Last week, attorneys for Gregory Moore asked the judge to allow the defense to do more testing on DNA evidence found on Sherman’s watch.
The watch was found at the scene where Sherman was stabbed to death downtown back in 2013. Gregory Moore was just indicted in May.
But prosecutors filed a motion in Cuyahoga County Common Pleas Court Thursday, saying re-testing is not necessary.
“The State of Ohio objects to the proposed court order for reasons of fact Moore fails to mention in his motion and for reasons of logic with regard to re-testing an item that has already been tested,” states the motion filed by Assistant Prosecutor Kevin Filiatraut:
First, it is important to note that Moore misstates the location of the DNA and its relevance.
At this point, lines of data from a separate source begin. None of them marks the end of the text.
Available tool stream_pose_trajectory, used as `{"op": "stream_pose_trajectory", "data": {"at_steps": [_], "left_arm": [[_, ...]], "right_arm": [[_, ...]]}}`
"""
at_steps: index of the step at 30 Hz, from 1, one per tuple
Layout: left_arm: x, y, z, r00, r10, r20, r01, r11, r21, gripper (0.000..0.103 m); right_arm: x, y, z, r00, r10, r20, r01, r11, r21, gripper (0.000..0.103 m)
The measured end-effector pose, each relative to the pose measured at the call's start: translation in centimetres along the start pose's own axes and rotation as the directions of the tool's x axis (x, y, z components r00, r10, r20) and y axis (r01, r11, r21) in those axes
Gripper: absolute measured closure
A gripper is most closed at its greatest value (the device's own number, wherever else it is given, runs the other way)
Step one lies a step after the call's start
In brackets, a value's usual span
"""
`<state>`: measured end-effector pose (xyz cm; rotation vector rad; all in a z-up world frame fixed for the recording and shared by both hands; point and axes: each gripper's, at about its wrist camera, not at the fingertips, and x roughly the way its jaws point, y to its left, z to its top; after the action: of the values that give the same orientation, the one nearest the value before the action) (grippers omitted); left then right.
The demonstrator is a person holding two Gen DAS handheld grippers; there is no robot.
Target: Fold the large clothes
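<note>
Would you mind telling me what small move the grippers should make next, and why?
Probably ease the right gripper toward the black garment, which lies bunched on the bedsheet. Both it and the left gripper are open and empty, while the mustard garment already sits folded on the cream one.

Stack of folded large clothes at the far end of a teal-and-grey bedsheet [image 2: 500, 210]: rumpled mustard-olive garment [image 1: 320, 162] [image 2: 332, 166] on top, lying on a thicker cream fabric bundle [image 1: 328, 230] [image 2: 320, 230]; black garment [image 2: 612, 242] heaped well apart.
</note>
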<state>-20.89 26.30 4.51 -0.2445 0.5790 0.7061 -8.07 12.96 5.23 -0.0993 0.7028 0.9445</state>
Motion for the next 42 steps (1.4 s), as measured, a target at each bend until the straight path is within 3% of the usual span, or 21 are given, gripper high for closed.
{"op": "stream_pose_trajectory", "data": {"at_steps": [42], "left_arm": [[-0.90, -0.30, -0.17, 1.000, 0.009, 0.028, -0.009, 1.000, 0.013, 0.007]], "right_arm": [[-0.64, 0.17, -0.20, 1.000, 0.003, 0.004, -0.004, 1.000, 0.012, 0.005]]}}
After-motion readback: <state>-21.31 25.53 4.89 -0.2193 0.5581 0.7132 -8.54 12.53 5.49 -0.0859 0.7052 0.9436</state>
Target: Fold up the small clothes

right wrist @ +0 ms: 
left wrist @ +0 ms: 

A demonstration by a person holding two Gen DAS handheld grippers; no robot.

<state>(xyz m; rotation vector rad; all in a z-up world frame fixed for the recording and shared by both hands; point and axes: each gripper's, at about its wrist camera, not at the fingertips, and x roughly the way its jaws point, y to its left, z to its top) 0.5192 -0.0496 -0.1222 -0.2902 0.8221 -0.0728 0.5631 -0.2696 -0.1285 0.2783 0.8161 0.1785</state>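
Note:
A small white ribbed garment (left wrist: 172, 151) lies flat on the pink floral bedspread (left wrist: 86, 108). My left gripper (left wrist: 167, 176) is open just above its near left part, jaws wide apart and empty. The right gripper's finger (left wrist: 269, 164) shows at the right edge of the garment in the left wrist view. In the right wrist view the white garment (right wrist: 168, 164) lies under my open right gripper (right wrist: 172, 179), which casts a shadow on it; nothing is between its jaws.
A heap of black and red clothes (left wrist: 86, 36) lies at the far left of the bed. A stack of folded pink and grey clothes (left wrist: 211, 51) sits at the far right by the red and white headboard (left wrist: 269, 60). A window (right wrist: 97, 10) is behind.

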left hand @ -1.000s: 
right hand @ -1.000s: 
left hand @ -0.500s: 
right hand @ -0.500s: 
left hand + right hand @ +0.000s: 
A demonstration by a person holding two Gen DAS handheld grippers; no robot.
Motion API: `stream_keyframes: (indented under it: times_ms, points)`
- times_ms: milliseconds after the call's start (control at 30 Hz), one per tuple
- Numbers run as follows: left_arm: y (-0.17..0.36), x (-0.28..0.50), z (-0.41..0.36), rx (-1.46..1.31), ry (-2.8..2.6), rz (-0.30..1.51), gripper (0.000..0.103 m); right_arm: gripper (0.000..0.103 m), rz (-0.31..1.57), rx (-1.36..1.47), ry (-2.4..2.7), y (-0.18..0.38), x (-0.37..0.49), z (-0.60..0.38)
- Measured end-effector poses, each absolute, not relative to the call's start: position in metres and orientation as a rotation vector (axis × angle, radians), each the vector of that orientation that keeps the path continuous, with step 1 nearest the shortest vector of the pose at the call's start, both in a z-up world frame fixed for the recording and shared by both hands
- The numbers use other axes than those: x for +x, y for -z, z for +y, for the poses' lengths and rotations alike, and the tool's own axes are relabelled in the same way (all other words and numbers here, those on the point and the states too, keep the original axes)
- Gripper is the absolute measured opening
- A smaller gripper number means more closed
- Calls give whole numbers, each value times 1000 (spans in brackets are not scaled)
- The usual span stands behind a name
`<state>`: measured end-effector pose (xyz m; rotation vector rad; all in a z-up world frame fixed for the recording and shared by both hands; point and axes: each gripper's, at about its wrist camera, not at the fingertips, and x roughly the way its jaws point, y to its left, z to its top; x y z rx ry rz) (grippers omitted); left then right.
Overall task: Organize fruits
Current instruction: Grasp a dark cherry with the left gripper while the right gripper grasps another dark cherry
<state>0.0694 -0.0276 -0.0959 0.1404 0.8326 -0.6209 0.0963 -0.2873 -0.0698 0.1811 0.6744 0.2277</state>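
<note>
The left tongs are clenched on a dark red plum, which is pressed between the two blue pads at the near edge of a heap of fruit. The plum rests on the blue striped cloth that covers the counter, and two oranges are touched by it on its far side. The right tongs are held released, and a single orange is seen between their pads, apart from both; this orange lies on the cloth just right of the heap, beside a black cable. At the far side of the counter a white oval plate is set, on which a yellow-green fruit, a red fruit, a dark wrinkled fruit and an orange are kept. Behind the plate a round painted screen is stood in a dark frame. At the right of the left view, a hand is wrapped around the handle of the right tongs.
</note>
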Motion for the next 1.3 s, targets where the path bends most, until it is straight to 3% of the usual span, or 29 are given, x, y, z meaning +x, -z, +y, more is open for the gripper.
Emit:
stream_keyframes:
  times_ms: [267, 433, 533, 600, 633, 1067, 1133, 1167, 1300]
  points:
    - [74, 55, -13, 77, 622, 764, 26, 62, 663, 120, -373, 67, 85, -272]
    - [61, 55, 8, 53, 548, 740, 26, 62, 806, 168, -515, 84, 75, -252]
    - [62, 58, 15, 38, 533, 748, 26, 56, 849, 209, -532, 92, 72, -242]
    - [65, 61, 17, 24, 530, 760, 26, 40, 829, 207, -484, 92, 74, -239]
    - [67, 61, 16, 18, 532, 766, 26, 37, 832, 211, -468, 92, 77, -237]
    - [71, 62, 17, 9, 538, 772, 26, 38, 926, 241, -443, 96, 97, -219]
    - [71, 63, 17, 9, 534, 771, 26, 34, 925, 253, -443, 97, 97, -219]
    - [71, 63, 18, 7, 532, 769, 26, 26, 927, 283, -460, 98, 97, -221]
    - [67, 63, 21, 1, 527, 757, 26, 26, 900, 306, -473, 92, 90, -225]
An individual who reads Moore’s motion would think that the watch was found on and collected from Aliza Sherman’s wrist or arm by the Cleveland Police Department. However, when police arrived on scene, the watch (marker #5) was located among several of Aliza Sherman’s personal items that were all on the ground near the location of her attack and a pool of her blood. It is unknown whether she was wearing the watch during the attack, whether the watch came off of her during the attack or as a result of her running from her assailant prior to being physically attacked, whether the watch was removed from her by EMS while they rendered aid, or, most importantly, regardless of how it arrived on the ground whether (1) it was ever touched by the assailant and (2) in a manner that could have transferred any of the assailant’s DNA to it. The fact that the watch was on the ground laying face up, as can be seen in the crime scene photograph taken at the time it was collected, and that the unknown DNA was located on the underside of the watch, means that the unknown DNA could have been transferred to the watch from the ground itself, which could have had DNA from any number of person’s unrelated to the crime on it.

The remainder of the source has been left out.